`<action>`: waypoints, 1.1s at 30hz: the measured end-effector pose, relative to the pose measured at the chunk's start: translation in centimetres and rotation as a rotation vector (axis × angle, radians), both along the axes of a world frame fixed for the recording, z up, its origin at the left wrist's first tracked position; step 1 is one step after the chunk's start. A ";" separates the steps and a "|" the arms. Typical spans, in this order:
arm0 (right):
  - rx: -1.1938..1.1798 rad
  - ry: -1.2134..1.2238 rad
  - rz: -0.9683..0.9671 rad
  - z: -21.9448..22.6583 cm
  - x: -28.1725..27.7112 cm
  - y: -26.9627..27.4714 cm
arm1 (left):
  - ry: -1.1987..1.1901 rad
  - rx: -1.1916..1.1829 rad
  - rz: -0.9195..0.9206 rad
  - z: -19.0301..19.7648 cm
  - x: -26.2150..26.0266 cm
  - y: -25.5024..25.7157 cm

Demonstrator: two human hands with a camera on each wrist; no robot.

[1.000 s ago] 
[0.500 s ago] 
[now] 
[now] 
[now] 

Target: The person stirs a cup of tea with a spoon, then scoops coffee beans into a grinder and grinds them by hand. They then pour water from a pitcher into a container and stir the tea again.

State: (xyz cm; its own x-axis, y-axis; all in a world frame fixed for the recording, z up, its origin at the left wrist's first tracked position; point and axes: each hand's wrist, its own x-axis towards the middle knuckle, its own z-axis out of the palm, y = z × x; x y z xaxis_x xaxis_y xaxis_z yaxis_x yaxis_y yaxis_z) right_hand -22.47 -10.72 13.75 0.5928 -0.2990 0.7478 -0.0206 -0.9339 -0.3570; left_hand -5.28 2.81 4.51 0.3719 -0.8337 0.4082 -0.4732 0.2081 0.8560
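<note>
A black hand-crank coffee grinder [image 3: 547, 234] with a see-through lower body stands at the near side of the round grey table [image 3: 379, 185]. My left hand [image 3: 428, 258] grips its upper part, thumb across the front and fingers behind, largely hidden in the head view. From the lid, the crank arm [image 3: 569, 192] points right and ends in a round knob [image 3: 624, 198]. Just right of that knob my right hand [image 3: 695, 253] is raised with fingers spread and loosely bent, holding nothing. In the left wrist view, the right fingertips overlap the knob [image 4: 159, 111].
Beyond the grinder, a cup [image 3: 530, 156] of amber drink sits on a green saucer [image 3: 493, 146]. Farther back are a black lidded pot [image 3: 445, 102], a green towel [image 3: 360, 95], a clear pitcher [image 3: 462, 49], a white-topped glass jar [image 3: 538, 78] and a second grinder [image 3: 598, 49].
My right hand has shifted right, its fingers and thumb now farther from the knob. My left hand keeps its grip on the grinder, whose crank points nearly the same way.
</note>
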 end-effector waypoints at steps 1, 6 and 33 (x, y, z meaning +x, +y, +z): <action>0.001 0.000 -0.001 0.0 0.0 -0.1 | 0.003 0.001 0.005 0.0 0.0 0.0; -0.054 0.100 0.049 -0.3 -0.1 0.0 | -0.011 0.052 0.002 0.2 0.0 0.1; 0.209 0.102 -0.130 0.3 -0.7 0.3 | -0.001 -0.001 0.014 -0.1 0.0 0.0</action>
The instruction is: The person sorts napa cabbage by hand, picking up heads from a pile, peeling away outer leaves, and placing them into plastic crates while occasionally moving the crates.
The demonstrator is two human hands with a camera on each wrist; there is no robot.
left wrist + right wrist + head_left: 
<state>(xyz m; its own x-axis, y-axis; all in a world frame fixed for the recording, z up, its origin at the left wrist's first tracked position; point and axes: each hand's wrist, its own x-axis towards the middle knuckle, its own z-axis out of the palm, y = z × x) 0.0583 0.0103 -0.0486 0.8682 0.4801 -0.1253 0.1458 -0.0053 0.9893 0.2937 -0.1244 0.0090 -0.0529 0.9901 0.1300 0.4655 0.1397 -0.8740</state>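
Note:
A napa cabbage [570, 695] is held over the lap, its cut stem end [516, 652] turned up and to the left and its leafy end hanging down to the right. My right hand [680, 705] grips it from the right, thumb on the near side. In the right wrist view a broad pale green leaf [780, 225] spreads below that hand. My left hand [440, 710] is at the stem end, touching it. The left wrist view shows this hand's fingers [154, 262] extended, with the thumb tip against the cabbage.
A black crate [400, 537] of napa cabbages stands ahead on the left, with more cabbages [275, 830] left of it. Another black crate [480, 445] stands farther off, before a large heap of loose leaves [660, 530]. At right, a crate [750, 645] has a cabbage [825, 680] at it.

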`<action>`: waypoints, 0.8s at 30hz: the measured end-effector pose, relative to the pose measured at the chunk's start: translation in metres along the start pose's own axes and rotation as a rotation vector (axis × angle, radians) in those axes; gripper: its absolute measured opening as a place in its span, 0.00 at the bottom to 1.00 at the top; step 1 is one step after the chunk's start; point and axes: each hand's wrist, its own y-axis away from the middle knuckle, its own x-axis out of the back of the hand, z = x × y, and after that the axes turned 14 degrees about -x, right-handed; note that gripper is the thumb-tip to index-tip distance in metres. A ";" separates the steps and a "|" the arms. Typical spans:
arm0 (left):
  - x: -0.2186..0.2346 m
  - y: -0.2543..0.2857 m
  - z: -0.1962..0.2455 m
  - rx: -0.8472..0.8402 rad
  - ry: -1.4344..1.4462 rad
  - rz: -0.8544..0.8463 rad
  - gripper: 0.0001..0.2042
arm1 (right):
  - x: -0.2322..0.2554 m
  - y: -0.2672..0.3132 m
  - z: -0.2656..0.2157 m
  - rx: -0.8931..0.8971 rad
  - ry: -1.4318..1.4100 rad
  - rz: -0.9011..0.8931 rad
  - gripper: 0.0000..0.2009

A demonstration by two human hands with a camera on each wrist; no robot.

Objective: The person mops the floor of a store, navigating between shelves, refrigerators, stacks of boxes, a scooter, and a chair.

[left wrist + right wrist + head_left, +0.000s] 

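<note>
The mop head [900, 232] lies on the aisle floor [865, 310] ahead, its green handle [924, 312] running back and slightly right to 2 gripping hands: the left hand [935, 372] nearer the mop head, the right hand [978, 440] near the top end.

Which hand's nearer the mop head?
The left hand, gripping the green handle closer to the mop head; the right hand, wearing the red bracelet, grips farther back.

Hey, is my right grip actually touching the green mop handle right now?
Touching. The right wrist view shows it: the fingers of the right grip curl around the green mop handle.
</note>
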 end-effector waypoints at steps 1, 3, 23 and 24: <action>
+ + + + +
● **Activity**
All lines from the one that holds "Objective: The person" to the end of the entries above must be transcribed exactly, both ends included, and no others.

● **Answer area**
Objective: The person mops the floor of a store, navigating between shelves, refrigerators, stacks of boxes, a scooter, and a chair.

[left wrist + right wrist + head_left, +0.000s] 

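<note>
The mop head [900, 232] lies on the aisle floor [865, 310] ahead, its green handle [924, 312] running back and slightly right to 2 gripping hands: the left hand [935, 372] nearer the mop head, the right hand [978, 440] near the top end.

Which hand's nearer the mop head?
The left hand, gripping the green handle closer to the mop head; the right hand, wearing the red bracelet, grips farther back.

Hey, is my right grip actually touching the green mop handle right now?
Touching. The right wrist view shows it: the fingers of the right grip curl around the green mop handle.
</note>
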 end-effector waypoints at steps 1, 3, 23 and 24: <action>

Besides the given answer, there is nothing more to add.